START SOURCE INFORMATION

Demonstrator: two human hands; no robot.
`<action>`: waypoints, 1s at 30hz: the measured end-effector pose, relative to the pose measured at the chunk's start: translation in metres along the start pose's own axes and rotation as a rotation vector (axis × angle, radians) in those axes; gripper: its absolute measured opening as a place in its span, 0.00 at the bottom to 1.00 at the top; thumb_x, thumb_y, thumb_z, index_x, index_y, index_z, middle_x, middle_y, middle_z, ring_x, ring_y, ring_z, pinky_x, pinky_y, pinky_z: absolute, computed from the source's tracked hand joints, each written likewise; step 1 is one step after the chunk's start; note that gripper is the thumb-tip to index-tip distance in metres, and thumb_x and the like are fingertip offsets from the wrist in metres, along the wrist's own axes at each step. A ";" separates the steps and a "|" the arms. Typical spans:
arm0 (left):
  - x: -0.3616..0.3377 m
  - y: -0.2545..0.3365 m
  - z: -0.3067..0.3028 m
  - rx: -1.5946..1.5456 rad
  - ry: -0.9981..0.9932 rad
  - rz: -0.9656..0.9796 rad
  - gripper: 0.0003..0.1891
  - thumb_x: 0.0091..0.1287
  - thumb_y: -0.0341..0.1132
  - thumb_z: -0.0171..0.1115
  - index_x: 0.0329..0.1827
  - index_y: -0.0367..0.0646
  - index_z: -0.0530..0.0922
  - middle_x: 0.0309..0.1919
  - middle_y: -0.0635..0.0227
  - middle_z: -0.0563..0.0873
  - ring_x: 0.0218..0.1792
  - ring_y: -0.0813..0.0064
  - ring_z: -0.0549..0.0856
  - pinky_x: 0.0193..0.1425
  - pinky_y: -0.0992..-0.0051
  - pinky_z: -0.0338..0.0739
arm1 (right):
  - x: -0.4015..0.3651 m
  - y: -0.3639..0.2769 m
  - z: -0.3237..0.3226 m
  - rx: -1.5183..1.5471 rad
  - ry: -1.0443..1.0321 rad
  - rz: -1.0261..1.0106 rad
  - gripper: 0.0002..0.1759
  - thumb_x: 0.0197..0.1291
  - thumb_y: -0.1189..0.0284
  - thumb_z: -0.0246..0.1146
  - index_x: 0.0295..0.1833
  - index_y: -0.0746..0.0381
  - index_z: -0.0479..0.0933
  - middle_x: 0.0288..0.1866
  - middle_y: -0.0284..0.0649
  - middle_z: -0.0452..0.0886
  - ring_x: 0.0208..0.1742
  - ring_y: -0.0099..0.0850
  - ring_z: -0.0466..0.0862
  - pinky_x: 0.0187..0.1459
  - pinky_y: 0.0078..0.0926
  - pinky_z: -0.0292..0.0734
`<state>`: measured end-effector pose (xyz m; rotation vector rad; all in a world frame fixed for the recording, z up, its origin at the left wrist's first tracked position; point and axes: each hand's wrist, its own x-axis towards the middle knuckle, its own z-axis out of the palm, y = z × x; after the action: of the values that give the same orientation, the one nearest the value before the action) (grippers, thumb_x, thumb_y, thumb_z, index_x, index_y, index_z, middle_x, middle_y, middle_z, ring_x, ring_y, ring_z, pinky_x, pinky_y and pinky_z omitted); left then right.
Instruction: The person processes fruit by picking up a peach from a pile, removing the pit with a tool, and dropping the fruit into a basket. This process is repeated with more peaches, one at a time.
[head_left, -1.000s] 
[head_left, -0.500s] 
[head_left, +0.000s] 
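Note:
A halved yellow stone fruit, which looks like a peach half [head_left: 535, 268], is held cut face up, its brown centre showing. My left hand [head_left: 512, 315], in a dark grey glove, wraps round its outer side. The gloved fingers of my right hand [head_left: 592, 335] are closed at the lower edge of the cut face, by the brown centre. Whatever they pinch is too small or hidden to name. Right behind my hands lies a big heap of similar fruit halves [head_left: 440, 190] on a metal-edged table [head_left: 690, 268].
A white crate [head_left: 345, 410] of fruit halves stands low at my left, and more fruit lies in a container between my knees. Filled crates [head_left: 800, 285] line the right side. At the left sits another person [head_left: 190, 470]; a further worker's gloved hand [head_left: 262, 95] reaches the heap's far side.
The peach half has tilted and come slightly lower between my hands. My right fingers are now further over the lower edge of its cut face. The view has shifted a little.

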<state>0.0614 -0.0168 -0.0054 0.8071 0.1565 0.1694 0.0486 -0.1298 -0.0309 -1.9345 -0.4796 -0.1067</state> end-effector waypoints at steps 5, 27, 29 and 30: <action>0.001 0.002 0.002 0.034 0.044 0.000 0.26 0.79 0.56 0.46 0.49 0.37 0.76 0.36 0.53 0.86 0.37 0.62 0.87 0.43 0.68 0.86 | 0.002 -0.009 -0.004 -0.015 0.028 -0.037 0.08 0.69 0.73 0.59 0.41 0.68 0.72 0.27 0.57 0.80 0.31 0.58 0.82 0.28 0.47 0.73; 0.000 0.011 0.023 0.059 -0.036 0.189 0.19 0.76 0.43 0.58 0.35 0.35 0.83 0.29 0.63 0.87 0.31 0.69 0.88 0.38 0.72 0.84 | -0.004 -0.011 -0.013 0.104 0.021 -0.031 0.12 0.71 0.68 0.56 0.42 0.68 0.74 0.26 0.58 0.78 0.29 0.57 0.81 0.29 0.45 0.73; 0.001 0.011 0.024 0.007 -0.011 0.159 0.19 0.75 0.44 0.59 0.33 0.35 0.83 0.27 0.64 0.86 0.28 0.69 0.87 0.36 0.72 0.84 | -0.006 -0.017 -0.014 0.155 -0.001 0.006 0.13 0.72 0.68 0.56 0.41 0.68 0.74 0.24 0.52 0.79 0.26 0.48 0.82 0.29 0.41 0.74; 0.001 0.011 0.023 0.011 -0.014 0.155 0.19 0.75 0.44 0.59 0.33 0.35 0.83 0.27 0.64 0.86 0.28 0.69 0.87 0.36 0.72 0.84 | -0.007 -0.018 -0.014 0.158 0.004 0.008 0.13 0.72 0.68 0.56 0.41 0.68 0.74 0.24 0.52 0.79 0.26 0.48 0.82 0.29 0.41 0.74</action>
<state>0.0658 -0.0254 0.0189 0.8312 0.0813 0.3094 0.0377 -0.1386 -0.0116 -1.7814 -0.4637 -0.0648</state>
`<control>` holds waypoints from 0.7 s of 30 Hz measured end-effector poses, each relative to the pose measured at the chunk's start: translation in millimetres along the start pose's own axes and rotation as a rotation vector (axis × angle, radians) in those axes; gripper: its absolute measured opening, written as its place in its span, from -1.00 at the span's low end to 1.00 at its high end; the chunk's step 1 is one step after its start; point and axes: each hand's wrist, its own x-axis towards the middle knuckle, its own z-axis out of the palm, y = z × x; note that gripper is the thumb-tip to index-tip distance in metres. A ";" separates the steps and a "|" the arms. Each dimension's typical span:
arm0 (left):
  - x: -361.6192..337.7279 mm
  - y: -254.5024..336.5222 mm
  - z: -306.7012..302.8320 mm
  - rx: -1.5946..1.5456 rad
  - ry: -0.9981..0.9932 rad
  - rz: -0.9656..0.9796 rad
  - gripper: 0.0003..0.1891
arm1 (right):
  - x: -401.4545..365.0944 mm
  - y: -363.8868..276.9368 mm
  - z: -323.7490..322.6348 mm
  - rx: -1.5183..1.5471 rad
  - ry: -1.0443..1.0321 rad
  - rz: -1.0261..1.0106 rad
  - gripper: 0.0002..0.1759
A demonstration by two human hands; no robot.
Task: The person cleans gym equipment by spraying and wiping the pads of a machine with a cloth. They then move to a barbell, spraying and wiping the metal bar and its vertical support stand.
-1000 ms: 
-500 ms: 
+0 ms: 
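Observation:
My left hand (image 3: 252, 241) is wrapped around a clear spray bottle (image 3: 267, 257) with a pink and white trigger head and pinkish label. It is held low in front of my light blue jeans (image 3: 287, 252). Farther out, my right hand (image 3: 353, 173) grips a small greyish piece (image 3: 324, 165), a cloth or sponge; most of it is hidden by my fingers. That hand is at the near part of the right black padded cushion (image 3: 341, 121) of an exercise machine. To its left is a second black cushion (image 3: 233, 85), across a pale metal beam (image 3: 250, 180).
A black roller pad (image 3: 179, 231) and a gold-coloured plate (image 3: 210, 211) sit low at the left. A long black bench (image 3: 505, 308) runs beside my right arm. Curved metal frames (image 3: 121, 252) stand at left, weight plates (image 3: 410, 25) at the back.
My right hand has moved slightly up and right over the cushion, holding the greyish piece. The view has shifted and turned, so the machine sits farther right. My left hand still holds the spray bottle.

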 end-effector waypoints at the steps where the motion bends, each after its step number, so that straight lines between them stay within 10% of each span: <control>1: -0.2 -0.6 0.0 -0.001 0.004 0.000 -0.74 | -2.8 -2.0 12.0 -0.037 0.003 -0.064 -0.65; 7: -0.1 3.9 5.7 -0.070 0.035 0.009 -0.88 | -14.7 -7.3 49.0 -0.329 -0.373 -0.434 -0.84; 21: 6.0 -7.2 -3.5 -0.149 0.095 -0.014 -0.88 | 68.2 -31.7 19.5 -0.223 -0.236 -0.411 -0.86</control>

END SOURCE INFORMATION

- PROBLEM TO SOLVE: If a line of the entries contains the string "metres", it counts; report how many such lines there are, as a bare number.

- EXPECTED OUTPUT: 2